## What you will do
Repeat the listing below exactly.

## Data block
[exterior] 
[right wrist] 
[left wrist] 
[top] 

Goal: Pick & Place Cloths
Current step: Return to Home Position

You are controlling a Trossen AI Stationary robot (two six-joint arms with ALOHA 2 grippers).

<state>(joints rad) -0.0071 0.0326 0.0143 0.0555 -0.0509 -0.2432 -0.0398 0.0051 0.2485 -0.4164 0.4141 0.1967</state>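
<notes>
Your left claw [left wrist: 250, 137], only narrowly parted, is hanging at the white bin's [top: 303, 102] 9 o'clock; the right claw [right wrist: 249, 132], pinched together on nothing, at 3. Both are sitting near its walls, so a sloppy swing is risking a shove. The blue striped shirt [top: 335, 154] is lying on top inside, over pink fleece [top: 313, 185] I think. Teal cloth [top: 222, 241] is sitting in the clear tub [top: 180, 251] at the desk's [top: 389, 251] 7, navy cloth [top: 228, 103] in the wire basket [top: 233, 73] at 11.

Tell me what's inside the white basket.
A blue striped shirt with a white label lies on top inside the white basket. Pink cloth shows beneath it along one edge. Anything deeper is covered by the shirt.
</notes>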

## Output of the task
[exterior] 
[right wrist] 
[left wrist] 
[top] 

Goal: Pick & Place Cloths
Current step: Return to Home Position

You are controlling a Trossen AI Stationary robot (two six-joint arms with ALOHA 2 grippers).

<state>(joints rad) -0.0071 0.0326 0.0143 0.0555 -0.0509 -0.2432 -0.0398 0.0051 0.2485 -0.4164 0.4141 0.1967</state>
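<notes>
Your left claw [left wrist: 250, 137], only narrowly parted, is hanging at the white bin's [top: 303, 102] 9 o'clock; the right claw [right wrist: 249, 132], pinched together on nothing, at 3. Both are sitting near its walls, so a sloppy swing is risking a shove. The blue striped shirt [top: 335, 154] is lying on top inside, over pink fleece [top: 313, 185] I think. Teal cloth [top: 222, 241] is sitting in the clear tub [top: 180, 251] at the desk's [top: 389, 251] 7, navy cloth [top: 228, 103] in the wire basket [top: 233, 73] at 11.

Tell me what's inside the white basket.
A blue striped shirt with a white label lies on top inside the white basket. Pink cloth shows beneath it along one edge. Anything deeper is covered by the shirt.
</notes>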

That finishes the answer to the exercise.